GL Trade releases web-based derivatives trading workstation

Source: GL TRADE

GL TRADE, global provider of multi-market and multi-asset solutions for international financial institutions, is pleased to launch GL Tr@der, its web-based derivatives trading workstation.

GL Tr@der is intended for trading desks at brokerage houses and their clients.

Because the workstation is a 'thin client' and requires no software installation at the user's PC, IT implementation and support costs can be kept very low, especially for distributed populations such as the clients of an international broker. GL TRADE can host web servers and gateways to further simplify management of the technology.

GL Tr@der is based on the architecture and features of the existing thin-client option of OBMS (GL TRADE's specialist order management system for derivatives trading). The new product is thus built on a proven technology base, with several years of field experience and over 1,500 installed stations.

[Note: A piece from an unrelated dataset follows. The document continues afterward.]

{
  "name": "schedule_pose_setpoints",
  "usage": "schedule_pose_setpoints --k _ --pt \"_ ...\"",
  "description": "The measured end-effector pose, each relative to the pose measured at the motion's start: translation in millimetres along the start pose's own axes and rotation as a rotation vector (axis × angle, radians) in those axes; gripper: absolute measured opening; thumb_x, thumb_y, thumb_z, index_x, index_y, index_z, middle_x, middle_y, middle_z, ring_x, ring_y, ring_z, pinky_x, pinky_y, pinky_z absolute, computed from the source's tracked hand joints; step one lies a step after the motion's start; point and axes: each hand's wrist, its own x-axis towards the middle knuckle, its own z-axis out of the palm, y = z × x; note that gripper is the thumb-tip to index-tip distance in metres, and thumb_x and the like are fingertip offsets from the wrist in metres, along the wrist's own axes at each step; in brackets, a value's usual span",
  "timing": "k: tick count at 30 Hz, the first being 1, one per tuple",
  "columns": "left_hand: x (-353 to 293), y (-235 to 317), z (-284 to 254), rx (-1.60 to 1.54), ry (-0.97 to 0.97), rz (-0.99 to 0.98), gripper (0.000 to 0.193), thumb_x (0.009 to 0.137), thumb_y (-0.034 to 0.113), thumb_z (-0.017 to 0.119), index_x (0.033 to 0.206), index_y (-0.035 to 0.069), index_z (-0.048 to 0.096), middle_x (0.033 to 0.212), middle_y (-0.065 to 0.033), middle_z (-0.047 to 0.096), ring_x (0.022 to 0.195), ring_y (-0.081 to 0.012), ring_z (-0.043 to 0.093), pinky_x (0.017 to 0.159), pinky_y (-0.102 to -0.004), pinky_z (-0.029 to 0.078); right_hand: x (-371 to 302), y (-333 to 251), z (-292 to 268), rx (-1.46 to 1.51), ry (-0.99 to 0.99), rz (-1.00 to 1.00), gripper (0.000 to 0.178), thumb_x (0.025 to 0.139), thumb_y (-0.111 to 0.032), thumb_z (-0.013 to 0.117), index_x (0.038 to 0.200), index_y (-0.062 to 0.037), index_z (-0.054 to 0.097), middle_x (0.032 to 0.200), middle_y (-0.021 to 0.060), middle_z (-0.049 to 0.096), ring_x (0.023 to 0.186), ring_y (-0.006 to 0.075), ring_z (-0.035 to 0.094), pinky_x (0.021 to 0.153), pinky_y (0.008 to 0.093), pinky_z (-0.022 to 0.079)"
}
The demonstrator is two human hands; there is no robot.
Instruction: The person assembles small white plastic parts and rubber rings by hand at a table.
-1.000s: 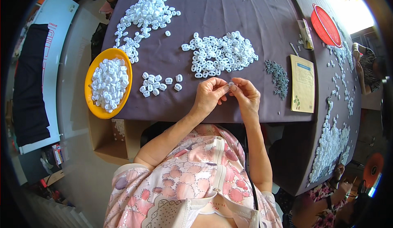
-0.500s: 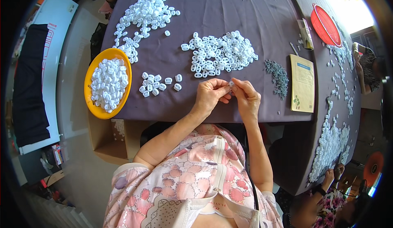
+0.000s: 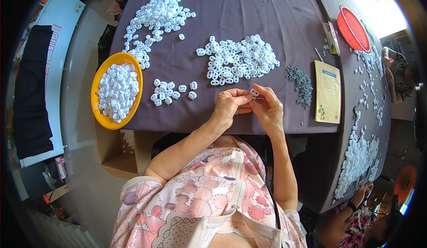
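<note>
Above the table's front edge, my left hand (image 3: pixel 229 107) and my right hand (image 3: pixel 269 114) meet with fingers pinched. Between their fingertips is a small white oval plastic piece (image 3: pixel 254 92) with two dark holes, gripped from both sides. Something thin seems to stick out by the right fingers, too small to make out. Just beyond lies a spread heap of similar white pieces (image 3: pixel 242 58). A little group of white pieces (image 3: pixel 167 91) sits to the left of my left hand. Right of my right hand is a pile of tiny grey parts (image 3: pixel 300 85).
An orange bowl (image 3: pixel 95 101) full of white pieces stands at the left edge, near another heap (image 3: pixel 162 12). A yellow packet (image 3: pixel 328 92) lies at right. On the side table are a red basket (image 3: pixel 353 30) and more pieces (image 3: pixel 353 168); other people sit nearby.
The white piece has turned between my fingers, so its two-holed face now shows. My right hand has shifted and rotated slightly; my left hand stays close against it.
</note>
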Motion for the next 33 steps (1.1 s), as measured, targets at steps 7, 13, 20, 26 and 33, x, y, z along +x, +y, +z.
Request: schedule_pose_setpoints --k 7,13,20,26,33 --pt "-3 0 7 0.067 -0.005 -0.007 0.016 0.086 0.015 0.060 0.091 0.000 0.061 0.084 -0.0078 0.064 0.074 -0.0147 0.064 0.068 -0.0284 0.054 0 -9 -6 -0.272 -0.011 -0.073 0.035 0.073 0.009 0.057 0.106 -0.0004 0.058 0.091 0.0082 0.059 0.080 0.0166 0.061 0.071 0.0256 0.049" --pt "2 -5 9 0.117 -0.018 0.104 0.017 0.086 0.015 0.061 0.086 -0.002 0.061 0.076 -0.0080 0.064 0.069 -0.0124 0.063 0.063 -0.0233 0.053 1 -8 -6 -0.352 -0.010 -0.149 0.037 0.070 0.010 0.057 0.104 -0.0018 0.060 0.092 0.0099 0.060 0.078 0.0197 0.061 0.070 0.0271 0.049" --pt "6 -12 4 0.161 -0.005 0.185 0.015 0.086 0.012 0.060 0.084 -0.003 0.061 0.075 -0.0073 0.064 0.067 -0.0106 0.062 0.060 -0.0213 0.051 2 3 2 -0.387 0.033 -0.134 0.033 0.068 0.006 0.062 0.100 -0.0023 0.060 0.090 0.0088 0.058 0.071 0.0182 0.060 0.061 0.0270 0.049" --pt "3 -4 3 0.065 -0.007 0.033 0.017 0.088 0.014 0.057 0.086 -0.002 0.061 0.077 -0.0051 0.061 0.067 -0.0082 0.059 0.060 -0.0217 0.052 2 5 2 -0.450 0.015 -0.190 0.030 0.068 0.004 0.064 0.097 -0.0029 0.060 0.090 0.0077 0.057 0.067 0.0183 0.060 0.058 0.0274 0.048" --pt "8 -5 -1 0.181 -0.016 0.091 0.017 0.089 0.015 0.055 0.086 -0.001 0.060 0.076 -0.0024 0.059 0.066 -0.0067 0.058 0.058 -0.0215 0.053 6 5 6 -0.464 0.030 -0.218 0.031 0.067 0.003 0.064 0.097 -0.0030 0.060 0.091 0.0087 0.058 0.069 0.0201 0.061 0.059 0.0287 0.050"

It runs in a web browser, using Java applets downloaded at login.

The main client benefits of this product consist in providing a full-function professional workstation that is also very easy to set up and use, and which enables access to over 50 global derivatives markets via GL TRADE's unrivalled range of exchange gateways.

With this new product, GL TRADE aims in particular to facilitate for brokers the roll-out of trading solutions to their clients. A broker can get new clients trading with him within minutes at a GL Tr@der screen. This should help to expand further the use of electronic client-to-broker trading: the benefits of this mode of working relative to telephone trading are clear, in terms of speed, efficiency and avoidance of errors in transcription.

Michael Hughes, Front Office Derivatives Product Manager at GL TRADE, said: "This solution delivers real cost-effectiveness for large-scale deployments: it is easy to distribute, operate and support. The workstation will be especially valuable for current GL TRADE clients, as it can use the same gateways to exchanges and other central infrastructure that they have installed already."